Cho Myeongji, Kim Hayeon, Son Hyeon S
Laboratory of Computational Virology & Viroinformatics, Graduate School of Public Health, Seoul National University, 1 Gwanak-ro, Gwanak-gu, Seoul, 08826, Korea.
Institute of Health and Environment, Seoul National University, 1 Gwanak-ro, Gwanak-gu, Seoul, 08826, Korea.
Genes Genomics. 2021 Apr;43(4):407-420. doi: 10.1007/s13258-021-01059-2. Epub 2021 Mar 1.
The large tumor antigen (LT-Ag) and major capsid protein VP1 are known to play important roles in determining the host-specific infection properties of polyomaviruses (PyVs).
The objective of this study was to investigate the physicochemical properties of amino acids of LT-Ag and VP1 that have important effects on host specificity, as well as classification techniques used to predict PyV hosts.
We collected and used reference sequences of 86 viral species for analysis. Based on the clustering pattern of the reconstructed phylogenetic tree, the dataset was divided into three groups: mammalian, avian, and fish. We then used random forest (RF), naïve Bayes (NB), and k-nearest neighbors (kNN) algorithms for host classification.
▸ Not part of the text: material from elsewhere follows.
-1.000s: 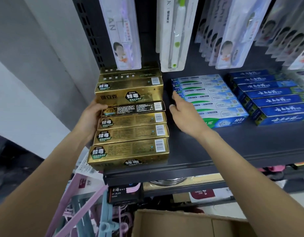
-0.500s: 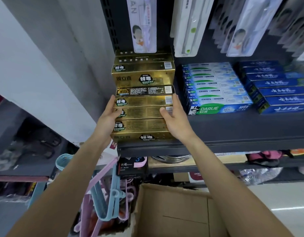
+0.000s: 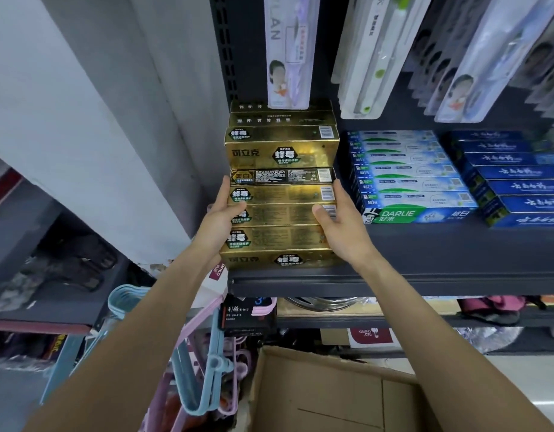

Among the three algorithms, classification accuracy using kNN was highest in both LT-Ag (ACC = 98.83) and VP1 (ACC = 96.51). The amino acid physicochemical property most strongly correlated with host classification was charge, followed by solvent accessibility, polarity, and hydrophobicity in LT-Ag. However, in VP1, amino acid composition showed the highest correlation with host classification, followed by charge, normalized van der Waals volume, and solvent accessibility.
The results of the present study suggest the possibility of determining or predicting the host range and infection properties of PyVs at the molecular level by identifying the host species of active and emerging PyVs that exhibit different infection properties among diverse host species. Structural and biochemical differences of LT-Ag and VP1 proteins in host species that reflect these amino acid properties can be considered primary factors that determine the host specificity of PyV.
已知大肿瘤抗原(LT-Ag)和主要衣壳蛋白VP1在决定多瘤病毒(PyV)的宿主特异性感染特性方面发挥重要作用。
本研究的目的是研究对宿主特异性有重要影响的LT-Ag和VP1氨基酸的物理化学性质,以及用于预测PyV宿主的分类技术。
我们收集并使用了86种病毒物种的参考序列进行分析。根据重建的系统发育树的聚类模式,将数据集分为三组:哺乳动物、鸟类和鱼类。然后我们使用随机森林(RF)、朴素贝叶斯(NB)和k近邻(kNN)算法进行宿主分类。
在这三种算法中,使用kNN的分类准确率在LT-Ag(ACC = 98.83)和VP1(ACC = 96.51)中都是最高的。与宿主分类相关性最强的氨基酸物理化学性质是电荷,其次是LT-Ag中的溶剂可及性、极性和疏水性。然而,在VP1中,氨基酸组成与宿主分类的相关性最高,其次是电荷、归一化范德华体积和溶剂可及性。
本研究结果表明,通过识别在不同宿主物种中表现出不同感染特性的活跃和新出现的PyV的宿主物种,有可能在分子水平上确定或预测PyV的宿主范围和感染特性。反映这些氨基酸性质的宿主物种中LT-Ag和VP1蛋白的结构和生化差异可被视为决定PyV宿主特异性的主要因素。